#### WHAT TO PRODUCE
Only these lines of the data below are wanted: the one with "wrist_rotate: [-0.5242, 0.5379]", the one with "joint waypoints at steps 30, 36", and any lines between them, each repeated exactly.

#### DATASET RECORDS
━━━━━━━━━━━━━━━━━━━━━━━━━━━━━━
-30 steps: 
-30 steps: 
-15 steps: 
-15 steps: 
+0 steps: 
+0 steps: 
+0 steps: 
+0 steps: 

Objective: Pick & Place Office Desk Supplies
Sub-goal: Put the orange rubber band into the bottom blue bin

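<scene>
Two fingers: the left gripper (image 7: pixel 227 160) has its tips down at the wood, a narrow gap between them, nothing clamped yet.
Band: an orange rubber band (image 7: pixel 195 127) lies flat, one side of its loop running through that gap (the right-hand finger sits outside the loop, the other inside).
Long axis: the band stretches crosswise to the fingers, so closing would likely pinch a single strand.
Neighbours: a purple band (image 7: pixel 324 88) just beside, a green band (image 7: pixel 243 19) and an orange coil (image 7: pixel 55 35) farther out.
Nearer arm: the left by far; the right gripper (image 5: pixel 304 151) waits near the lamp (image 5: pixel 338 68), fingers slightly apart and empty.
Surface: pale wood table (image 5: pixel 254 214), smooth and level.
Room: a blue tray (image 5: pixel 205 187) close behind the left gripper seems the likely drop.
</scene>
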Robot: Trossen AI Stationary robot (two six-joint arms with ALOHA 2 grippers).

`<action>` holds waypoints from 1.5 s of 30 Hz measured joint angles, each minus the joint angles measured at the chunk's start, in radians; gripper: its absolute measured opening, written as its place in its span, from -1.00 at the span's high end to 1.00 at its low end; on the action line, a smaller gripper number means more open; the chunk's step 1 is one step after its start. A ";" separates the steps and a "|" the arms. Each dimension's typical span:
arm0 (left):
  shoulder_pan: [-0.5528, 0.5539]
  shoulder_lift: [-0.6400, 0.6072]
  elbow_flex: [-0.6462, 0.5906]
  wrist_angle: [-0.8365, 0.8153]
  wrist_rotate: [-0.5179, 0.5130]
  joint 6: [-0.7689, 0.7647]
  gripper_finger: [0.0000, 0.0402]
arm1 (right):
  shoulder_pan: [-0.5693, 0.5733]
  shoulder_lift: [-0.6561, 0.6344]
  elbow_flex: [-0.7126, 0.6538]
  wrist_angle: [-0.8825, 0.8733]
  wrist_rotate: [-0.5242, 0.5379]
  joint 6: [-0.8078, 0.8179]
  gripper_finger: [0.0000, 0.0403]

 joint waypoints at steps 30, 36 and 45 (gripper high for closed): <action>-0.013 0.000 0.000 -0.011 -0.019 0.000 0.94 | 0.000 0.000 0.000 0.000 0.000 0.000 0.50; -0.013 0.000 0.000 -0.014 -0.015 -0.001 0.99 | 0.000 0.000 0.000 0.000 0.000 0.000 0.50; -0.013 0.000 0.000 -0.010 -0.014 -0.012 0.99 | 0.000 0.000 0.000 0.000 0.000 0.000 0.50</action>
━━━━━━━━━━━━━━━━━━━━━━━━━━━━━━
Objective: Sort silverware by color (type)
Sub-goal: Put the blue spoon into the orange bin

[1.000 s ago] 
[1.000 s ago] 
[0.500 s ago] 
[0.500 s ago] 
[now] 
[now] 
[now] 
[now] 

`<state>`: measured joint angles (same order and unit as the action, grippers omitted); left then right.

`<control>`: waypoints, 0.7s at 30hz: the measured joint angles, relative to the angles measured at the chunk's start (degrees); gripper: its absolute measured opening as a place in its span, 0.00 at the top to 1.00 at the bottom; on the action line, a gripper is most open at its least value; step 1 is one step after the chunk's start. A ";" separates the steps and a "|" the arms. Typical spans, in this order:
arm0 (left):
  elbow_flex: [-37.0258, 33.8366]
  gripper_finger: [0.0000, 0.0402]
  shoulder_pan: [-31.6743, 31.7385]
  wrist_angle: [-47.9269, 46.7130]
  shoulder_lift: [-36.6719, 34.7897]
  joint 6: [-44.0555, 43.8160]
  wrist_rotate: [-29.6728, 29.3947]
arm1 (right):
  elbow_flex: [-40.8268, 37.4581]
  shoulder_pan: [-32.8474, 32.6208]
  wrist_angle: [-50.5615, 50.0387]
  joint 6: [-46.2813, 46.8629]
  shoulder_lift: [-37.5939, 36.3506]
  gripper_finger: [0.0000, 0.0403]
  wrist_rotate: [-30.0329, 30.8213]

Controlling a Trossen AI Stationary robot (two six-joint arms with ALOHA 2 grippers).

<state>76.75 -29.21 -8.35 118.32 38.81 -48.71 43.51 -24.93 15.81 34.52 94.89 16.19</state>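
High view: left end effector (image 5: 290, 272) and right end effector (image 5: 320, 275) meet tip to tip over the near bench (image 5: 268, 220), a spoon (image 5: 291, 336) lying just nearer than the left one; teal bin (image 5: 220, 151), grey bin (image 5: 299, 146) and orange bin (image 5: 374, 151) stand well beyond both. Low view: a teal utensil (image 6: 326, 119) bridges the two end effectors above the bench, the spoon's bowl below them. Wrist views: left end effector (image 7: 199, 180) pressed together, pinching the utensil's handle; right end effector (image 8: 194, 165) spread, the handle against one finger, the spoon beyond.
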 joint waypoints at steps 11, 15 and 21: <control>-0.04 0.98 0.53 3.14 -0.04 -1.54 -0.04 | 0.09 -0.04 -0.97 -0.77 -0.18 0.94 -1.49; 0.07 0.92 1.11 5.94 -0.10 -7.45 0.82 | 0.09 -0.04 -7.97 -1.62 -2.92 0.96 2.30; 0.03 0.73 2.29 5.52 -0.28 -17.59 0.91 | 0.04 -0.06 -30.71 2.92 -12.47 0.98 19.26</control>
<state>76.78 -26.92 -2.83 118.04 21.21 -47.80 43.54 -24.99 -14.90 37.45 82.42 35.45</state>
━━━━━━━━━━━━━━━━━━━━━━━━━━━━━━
#### OUTPUT OF THE EXERCISE
  wrist_rotate: [-0.5242, 0.5379]
  joint 6: [-0.8078, 0.8179]
  gripper_finger: [0.0000, 0.0403]

 joint waypoints at steps 30, 36 and 45 (gripper high for closed): <action>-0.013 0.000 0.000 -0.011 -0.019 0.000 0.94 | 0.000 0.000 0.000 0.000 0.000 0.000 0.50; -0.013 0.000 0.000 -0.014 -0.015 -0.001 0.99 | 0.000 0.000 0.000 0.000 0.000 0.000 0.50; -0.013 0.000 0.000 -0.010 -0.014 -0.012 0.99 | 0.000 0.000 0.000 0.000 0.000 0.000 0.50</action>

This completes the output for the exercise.